Daher sind die Einwände der Tatsachenrüge, die zu A./I./1./ und A./I./2./ an Erwägungen der Tatrichter (va US 19 f) vorbei gehen, die Aussagekraft des als schlüssig erachteten (US 19) Gutachtens des Sachverständigen DI Dr. Johann Stu***** bestreiten und erneut auf den Zweifelsgrundsatz rekurrieren (RIS-Justiz RS0102162), nicht zielführend.

Weshalb zu A./I./ die Identität von angeklagtem und urteilsmäßig erledigtem Handlungssubstrat fehlen sollte, der Schuldspruch daher, wie eingewendet wird (Z 8), eine Ausdehnung der Anklage (ON 49) erfordert hätte, lässt die Beschwerde offen (vgl Ratz, WK-StPO § 281 Rz 502).

Mangelnde Information durch das Gericht über den geänderten rechtlichen Gesichtspunkt wird übrigens gar nicht reklamiert (RIS-Justiz RS0121419).

Die Rechtsrüge (Z 9 lit a) leitet zu A./I./1./ nicht aus dem Gesetz ab, weshalb das festgestellte Aussetzen und Kultivieren von Cannabispflanzen (US 13 f) kein „Anbauen“ iSd § 28 Abs 1 zweiter Satz SMG darstellen soll (RIS-Justiz RS0124029, RS0116565).

Die Beschwerde (Z 10a) legt weiters nicht dar, warum für ein Vorgehen nach § 37 iVm § 35 Abs 2 SMG, auf das die Diversionsrüge abzielt (vgl Schwaighofer in WK2 SMG § 35 Rz 8), unbedeutend sein soll, ob der Angeklagte an Suchtmittel gewöhnt ist.
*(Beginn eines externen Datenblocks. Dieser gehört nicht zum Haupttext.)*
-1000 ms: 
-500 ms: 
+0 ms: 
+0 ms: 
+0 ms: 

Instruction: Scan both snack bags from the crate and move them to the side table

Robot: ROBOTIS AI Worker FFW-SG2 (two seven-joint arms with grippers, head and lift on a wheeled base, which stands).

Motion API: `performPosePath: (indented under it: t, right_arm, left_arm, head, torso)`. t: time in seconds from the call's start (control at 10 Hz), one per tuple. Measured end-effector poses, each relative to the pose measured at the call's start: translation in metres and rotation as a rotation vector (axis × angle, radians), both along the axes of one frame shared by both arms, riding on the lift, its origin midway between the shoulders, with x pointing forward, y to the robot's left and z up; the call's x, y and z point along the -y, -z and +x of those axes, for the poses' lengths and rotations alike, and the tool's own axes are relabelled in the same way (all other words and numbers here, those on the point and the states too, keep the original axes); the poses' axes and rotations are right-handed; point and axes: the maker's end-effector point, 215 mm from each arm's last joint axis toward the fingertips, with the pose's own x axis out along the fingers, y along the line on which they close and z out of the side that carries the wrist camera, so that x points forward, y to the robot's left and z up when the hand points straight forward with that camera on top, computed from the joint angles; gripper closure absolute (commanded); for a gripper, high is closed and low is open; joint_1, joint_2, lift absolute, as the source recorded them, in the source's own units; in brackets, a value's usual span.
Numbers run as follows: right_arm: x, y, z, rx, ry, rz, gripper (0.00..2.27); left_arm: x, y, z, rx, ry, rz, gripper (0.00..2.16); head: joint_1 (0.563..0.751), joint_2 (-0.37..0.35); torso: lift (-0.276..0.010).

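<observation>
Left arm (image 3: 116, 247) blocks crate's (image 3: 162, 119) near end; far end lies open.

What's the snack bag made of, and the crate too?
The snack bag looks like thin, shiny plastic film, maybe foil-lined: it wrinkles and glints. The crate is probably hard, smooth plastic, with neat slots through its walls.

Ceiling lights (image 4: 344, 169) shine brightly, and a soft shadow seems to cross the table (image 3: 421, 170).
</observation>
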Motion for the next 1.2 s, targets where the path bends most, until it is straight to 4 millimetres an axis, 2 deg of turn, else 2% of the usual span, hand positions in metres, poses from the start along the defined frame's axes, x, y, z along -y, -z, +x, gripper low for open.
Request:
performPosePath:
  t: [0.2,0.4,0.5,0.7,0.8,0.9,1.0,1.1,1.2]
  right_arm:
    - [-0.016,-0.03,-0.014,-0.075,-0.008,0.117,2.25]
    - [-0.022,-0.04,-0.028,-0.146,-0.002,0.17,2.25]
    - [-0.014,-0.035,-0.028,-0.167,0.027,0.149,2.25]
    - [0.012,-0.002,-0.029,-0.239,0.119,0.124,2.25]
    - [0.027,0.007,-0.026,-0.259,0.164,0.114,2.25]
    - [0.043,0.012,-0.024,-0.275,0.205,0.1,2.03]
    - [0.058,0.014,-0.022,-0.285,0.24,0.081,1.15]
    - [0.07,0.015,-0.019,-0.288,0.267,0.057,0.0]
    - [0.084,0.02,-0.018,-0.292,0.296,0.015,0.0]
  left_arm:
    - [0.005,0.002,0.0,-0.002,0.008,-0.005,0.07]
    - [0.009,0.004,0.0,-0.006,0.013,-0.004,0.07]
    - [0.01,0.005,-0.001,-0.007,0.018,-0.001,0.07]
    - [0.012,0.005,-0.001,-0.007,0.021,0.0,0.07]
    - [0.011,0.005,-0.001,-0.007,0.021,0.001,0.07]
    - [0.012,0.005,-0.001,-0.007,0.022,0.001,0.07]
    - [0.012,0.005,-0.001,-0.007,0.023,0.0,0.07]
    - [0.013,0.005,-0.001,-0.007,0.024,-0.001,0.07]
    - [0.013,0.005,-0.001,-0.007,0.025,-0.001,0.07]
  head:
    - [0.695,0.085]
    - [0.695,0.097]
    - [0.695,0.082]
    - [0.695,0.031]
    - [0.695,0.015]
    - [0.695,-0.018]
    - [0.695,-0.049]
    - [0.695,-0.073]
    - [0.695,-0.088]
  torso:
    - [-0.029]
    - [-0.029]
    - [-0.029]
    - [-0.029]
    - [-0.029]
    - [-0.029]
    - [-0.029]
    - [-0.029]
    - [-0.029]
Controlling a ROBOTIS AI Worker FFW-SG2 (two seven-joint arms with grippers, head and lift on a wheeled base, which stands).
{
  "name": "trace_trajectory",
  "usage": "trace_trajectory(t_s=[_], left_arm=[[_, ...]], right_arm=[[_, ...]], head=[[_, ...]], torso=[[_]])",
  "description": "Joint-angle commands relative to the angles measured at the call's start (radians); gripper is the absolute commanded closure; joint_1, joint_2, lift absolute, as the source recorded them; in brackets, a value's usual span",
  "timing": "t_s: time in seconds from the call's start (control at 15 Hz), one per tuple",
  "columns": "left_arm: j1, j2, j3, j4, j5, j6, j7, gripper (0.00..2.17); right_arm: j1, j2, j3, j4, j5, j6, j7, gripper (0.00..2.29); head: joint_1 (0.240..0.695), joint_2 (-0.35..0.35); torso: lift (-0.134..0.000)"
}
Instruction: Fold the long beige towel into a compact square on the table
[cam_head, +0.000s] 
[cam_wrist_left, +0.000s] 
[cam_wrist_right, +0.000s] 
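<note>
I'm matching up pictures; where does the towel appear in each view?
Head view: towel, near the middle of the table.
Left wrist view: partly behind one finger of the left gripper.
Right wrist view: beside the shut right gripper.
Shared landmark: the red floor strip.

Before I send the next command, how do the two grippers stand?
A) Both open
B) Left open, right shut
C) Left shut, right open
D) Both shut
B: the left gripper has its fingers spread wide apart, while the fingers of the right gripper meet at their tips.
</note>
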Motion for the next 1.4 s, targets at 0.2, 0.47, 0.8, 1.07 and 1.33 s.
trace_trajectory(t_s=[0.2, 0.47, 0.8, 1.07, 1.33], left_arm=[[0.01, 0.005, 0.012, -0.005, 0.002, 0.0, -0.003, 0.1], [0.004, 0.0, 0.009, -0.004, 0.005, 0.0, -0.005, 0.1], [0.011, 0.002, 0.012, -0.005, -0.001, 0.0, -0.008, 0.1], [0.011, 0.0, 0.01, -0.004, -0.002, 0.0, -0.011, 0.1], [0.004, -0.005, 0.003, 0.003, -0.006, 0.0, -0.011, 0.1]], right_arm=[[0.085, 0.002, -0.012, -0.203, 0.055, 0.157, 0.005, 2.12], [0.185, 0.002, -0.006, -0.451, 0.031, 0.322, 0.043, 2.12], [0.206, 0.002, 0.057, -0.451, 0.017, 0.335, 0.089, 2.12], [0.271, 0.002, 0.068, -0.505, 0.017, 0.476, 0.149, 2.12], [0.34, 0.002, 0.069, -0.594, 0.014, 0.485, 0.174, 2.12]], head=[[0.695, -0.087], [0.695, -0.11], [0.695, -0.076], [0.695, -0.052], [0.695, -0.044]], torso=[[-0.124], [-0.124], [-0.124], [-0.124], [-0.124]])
Sie macht aber auch keinen diesbezüglichen Feststellungsmangel geltend (RIS-Justiz RS0119091).

Zutreffend reklamiert der Beschwerdeführer jedoch zum Schuldspruch B./I./ einen Rechtsfehler mangels Feststellungen (Z 9 lit a): Den Konstatierungen ist nicht zu entnehmen, dass Si***** den Angeklagten Marco S***** bei der Trennung der Cannabisblüten und des Cannabisharzes von Blättern und Stängeln, somit beim Erzeugen von Suchtgift (RIS-Justiz RS0124029), unterstützt hätte. In den Entscheidungsgründen ist nur davon die Rede, dass er ihm beim Abpacken behilflich war (US 15).
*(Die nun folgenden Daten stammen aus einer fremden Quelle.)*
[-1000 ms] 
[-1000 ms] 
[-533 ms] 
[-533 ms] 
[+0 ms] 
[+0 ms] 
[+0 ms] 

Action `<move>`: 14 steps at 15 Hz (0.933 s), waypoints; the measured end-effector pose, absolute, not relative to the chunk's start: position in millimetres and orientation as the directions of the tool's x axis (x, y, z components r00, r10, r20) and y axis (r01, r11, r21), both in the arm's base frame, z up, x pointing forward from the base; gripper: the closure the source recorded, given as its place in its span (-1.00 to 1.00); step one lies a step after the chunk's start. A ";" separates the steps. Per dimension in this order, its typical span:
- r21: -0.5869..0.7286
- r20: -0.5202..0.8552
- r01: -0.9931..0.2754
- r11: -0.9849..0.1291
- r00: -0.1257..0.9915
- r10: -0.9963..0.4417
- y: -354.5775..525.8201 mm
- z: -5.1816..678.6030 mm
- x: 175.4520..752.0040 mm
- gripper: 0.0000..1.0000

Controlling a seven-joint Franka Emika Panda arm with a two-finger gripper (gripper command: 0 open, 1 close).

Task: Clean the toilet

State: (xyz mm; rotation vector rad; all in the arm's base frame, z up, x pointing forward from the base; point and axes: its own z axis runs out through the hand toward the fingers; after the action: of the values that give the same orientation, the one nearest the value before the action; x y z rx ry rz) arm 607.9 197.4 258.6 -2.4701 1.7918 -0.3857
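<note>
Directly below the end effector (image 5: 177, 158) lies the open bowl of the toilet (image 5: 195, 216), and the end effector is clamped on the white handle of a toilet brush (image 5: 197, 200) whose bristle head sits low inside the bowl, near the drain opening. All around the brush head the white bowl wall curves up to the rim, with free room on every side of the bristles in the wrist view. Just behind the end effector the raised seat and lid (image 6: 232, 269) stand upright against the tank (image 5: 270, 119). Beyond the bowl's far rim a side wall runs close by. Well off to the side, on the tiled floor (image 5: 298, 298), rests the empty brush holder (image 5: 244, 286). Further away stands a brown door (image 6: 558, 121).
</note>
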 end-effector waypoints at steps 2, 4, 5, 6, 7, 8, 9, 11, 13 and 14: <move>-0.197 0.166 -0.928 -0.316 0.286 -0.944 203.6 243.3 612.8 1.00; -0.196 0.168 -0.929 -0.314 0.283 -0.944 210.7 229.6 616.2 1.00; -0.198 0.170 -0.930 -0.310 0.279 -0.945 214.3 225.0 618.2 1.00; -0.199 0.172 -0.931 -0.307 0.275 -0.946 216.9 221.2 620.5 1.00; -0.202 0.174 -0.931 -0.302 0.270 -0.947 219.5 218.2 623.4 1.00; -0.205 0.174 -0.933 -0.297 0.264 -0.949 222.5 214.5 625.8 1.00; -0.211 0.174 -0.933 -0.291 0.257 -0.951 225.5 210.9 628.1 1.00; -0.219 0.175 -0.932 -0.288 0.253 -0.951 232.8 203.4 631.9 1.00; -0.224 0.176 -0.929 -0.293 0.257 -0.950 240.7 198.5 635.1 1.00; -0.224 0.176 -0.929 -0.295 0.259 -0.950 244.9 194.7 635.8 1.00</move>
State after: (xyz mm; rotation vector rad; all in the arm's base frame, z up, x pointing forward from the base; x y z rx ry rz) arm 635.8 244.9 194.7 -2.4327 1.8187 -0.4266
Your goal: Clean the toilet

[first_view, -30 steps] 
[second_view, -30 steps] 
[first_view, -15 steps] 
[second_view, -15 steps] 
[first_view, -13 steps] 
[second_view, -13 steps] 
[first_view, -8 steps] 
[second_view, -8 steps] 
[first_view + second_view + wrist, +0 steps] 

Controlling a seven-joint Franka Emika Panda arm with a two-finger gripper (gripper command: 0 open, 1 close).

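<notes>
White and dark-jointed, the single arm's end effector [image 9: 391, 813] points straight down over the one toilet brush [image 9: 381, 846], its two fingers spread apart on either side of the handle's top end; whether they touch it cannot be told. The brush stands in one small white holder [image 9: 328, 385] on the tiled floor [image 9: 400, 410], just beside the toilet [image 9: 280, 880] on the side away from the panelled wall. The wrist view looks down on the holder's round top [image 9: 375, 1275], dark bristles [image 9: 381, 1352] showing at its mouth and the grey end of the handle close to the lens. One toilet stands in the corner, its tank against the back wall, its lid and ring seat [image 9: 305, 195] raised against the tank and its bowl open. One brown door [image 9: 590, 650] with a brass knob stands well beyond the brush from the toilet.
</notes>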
Dieser Rechtsfehler mangels Feststellungen erforderte die Aufhebung des Urteils im Schuldspruch B./I./ und demgemäß in dem den Angeklagten Dieter Si***** betreffenden Strafausspruch.

Daher bedarf das übrige Beschwerdevorbringen dieses Angeklagten keiner Erörterung.

Zur amtswegigen Maßnahme:

Aus Anlass der Nichtigkeitsbeschwerden überzeugte sich der Oberste Gerichtshof von Amts wegen zu Gunsten der Angeklagten O*****, T***** und R***** vom Vorliegen einer sie betreffenden, von ihnen in dieser Hinsicht jedoch nicht geltend gemachten Nichtigkeit nach Z 9 lit a (§ 290 Abs 1 zweiter Satz erster Fall StPO).

Festgestellt wurde nämlich, dass sie Marco S***** aufsuchten, nachdem „die Cannabispflanzen abgeerntet waren“, und sie dann damit befasst waren, „die Cannabisspitzen zu schneiden“ (US 15). Daraus geht nicht hervor, dass sie Marco S***** bei der Trennung der Cannabisblüten und des Cannabisharzes von Blättern und Stängeln unterstützt hätten.

Dieser Rechtsfehler mangels Feststellungen (Z 9 lit a) führte zur Aufhebung des Urteils im Schuldspruch B./II./ und demgemäß in den die Angeklagten Markus O*****, Thi T***** und Oana R***** betreffenden Strafaussprüchen.

Mit ihren Nichtigkeitsbeschwerden waren die Angeklagten Markus O*****, Thi T***** und Oana R***** auf die Teilaufhebung des Urteils zu verweisen, desgleichen der Angeklagte Dieter Si***** mit seiner Berufung (§ 290 Abs 1 dritter Satz StPO) und die Staatsanwaltschaft mit ihrer Berufung, soweit sie nicht den Angeklagten Marco S***** betrifft und daher dem Oberlandesgericht zukommt (§ 285i StPO).

Die (ausgeführten) Berufungen der Angeklagten Markus O*****, Thi T***** und Oana R***** waren mangels Anmeldung zurückzuweisen (vgl ON 119 S 21; §§ 294 Abs 4, 296 Abs 2 StPO; RIS-Justiz RS0100042).

Die Kostenersatzpflicht des Angeklagten Dieter Si***** beruht auf § 390a Abs 1 StPO. Sie erstreckt sich nicht auf die amtswegige Maßnahme.